WORK REQUEST = Every line below between the line holding "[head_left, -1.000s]" and the line holding "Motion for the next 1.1", inclusive, should be repeated exactly, and all other lines omitted.

ENTRIES SHOWN =
=== Begin Enclosure ===

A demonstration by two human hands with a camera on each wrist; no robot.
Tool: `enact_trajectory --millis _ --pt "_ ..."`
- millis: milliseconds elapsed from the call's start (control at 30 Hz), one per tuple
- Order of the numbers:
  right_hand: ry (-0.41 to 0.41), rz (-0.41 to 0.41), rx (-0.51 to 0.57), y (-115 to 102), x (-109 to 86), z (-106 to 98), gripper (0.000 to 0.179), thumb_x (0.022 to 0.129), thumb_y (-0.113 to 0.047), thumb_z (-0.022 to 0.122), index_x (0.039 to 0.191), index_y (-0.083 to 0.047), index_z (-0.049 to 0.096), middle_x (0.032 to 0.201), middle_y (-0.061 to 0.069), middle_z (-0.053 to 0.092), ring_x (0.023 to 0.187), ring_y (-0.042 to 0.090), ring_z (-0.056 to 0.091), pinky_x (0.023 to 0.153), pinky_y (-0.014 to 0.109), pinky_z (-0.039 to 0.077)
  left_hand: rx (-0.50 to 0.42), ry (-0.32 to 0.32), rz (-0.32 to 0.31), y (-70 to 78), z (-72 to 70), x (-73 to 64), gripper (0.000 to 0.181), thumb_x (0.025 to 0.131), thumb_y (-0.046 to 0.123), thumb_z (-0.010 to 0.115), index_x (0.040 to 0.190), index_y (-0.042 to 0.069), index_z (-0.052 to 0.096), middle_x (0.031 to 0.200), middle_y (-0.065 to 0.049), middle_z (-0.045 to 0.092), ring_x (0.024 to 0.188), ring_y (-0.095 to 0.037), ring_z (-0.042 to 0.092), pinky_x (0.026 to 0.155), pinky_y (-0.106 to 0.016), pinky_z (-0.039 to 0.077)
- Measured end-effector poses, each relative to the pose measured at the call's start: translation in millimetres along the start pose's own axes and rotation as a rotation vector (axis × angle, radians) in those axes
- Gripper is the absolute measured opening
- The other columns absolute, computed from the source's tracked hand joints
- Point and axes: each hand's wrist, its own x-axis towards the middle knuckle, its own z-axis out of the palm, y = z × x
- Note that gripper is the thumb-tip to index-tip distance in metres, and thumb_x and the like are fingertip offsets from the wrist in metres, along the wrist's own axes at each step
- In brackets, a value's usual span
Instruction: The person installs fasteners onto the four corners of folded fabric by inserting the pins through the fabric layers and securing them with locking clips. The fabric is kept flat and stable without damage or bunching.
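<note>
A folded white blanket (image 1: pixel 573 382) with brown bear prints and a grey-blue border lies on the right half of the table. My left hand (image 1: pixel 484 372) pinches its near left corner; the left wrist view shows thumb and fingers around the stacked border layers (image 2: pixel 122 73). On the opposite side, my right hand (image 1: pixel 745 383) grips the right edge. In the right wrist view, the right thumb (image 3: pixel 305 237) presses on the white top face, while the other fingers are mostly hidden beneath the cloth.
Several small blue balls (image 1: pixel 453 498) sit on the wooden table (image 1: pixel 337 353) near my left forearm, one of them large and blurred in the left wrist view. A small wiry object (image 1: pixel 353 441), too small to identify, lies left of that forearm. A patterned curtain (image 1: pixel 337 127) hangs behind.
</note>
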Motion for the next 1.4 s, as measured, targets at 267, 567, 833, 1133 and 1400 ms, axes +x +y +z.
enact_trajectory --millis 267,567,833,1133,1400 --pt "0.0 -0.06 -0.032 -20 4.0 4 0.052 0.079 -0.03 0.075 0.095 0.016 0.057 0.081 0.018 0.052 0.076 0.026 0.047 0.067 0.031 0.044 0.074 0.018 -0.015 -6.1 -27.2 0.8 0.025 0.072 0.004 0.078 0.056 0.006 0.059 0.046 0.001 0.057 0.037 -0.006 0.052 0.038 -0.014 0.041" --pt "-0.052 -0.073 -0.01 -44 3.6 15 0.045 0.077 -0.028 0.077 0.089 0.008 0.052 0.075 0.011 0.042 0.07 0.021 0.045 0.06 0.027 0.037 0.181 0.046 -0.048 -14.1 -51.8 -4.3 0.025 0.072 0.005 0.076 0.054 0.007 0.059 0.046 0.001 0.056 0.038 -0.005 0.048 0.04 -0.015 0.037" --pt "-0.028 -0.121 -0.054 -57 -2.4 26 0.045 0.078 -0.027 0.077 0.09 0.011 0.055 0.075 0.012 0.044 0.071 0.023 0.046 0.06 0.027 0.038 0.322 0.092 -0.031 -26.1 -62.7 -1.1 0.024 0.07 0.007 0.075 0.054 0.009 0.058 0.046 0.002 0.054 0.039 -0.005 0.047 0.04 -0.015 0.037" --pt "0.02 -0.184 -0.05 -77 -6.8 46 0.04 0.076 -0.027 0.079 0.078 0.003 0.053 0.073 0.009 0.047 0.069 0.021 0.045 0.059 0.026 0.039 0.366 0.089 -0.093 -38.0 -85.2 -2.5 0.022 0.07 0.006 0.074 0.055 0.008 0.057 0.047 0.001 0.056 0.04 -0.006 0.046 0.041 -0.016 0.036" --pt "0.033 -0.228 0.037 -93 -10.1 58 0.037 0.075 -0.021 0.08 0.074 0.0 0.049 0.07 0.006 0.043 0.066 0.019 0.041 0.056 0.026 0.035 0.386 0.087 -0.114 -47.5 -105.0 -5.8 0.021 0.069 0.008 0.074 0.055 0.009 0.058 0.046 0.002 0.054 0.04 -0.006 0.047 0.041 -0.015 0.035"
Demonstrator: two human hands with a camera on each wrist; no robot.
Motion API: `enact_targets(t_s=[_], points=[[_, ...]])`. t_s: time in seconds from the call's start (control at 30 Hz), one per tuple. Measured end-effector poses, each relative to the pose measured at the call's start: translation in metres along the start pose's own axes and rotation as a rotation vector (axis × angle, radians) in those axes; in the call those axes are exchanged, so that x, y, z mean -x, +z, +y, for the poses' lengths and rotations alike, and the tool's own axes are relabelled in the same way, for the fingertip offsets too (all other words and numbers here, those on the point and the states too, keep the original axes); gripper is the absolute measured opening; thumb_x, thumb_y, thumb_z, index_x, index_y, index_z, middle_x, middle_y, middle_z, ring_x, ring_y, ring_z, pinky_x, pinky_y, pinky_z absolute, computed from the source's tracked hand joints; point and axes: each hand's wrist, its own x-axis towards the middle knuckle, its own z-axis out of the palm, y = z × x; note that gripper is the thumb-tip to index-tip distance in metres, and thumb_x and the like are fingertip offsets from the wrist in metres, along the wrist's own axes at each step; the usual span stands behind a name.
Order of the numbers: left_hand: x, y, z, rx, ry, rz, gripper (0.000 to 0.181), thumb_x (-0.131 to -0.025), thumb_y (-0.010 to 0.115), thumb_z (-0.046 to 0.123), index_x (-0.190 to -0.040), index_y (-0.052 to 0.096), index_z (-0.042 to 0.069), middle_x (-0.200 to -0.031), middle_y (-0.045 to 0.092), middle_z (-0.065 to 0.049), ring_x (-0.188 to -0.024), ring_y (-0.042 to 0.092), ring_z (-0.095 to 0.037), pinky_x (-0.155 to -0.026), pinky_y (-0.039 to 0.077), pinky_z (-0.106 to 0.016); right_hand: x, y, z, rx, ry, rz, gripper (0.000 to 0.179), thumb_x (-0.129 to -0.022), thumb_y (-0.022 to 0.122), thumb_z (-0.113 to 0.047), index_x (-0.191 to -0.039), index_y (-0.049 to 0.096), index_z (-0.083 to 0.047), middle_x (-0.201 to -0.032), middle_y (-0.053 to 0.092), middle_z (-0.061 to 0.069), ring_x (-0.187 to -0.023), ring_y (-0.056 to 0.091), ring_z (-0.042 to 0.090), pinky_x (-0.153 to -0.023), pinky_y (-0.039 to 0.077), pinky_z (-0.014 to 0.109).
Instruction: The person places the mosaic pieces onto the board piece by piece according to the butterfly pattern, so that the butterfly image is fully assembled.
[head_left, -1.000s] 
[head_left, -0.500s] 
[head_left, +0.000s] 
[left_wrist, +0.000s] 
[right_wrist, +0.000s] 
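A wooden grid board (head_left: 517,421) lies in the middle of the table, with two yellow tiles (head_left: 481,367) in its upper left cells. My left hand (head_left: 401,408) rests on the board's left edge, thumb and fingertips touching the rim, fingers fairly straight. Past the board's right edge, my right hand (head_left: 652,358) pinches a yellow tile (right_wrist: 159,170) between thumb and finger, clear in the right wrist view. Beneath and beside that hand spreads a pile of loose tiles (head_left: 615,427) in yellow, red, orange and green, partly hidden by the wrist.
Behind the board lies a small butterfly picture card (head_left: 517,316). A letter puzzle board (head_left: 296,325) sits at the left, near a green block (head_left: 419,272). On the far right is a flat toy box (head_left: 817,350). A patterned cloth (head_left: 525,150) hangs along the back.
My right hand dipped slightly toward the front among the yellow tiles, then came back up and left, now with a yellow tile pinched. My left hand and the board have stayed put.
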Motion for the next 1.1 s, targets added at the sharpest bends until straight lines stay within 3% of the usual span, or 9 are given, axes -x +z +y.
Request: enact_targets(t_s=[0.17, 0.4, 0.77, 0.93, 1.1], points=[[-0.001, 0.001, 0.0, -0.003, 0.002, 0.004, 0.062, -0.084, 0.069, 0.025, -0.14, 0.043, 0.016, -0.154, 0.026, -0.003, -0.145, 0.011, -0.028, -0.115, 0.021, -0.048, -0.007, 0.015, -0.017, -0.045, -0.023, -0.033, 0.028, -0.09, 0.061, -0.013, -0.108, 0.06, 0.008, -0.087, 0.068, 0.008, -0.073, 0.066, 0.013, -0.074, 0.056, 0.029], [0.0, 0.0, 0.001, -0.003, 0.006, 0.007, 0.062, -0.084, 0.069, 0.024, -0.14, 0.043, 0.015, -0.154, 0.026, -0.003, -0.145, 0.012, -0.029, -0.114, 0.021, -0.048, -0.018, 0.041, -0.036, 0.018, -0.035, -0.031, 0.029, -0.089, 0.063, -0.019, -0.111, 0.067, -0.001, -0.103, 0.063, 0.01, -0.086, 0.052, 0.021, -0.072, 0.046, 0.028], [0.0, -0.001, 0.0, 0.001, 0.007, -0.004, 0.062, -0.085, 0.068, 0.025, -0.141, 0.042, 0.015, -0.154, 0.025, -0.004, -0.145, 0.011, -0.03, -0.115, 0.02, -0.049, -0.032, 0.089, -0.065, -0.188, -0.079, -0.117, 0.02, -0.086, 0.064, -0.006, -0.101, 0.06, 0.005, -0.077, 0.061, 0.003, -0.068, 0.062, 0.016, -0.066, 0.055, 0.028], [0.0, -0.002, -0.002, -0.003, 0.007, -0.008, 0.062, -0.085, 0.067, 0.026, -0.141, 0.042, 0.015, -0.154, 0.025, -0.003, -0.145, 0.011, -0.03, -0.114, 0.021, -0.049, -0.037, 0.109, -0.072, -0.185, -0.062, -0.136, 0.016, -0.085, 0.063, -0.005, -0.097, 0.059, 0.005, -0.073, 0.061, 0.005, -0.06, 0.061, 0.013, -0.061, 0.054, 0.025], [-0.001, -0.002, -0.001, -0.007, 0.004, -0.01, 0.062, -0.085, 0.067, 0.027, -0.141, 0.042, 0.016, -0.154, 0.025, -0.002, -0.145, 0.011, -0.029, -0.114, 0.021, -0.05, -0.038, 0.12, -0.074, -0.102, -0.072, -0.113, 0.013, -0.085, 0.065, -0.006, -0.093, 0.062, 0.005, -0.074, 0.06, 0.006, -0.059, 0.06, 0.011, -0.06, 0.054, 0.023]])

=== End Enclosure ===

ANSWER SECTION =
[head_left, -1.000s] 
[head_left, -0.500s] 
[head_left, +0.000s] 
[left_wrist, +0.000s] 
[right_wrist, +0.000s] 
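A wooden grid board (head_left: 517,421) lies in the middle of the table, with two yellow tiles (head_left: 481,367) in its upper left cells. My left hand (head_left: 401,408) rests on the board's left edge, thumb and fingertips touching the rim, fingers fairly straight. Past the board's right edge, my right hand (head_left: 652,358) pinches a yellow tile (right_wrist: 159,170) between thumb and finger, clear in the right wrist view. Beneath and beside that hand spreads a pile of loose tiles (head_left: 615,427) in yellow, red, orange and green, partly hidden by the wrist.
Behind the board lies a small butterfly picture card (head_left: 517,316). A letter puzzle board (head_left: 296,325) sits at the left, near a green block (head_left: 419,272). On the far right is a flat toy box (head_left: 817,350). A patterned cloth (head_left: 525,150) hangs along the back.
My right hand dipped slightly toward the front among the yellow tiles, then came back up and left, now with a yellow tile pinched. My left hand and the board have stayed put.
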Motion for the next 1.1 s, targets added at the sharpest bends until straight lines stay within 3% of the usual span, or 9 are given, axes -x +z +y.

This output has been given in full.